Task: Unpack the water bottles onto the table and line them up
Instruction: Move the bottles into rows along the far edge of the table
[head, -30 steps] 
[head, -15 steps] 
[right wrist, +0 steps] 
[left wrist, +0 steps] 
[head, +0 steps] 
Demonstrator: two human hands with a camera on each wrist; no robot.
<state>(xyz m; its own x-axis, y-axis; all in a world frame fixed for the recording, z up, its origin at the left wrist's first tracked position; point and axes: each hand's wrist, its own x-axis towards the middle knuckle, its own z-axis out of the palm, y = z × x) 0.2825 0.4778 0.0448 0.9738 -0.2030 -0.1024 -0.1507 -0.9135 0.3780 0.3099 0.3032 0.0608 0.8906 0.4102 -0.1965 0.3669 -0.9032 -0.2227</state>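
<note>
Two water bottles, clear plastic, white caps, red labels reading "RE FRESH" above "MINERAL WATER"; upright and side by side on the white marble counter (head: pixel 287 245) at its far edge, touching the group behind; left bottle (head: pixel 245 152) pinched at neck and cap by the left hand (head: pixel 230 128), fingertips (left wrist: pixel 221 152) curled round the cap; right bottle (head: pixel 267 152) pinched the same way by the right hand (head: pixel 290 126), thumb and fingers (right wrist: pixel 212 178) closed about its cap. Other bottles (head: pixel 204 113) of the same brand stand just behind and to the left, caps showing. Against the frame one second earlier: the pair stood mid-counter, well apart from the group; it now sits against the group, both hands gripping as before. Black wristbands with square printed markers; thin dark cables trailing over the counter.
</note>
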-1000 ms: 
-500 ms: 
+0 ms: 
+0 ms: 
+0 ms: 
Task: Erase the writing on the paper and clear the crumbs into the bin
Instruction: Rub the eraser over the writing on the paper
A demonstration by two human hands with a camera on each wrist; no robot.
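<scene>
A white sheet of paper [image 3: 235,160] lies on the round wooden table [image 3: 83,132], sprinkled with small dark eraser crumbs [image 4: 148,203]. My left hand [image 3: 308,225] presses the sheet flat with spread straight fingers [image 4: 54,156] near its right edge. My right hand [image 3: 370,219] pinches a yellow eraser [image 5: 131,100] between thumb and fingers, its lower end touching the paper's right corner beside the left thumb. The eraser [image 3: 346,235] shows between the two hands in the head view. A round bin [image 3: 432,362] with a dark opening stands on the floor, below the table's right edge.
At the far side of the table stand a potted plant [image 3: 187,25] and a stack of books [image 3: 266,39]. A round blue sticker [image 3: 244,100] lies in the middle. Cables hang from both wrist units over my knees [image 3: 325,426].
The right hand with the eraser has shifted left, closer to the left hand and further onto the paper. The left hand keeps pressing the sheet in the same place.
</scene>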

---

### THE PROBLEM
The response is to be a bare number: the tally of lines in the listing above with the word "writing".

### RESULT
2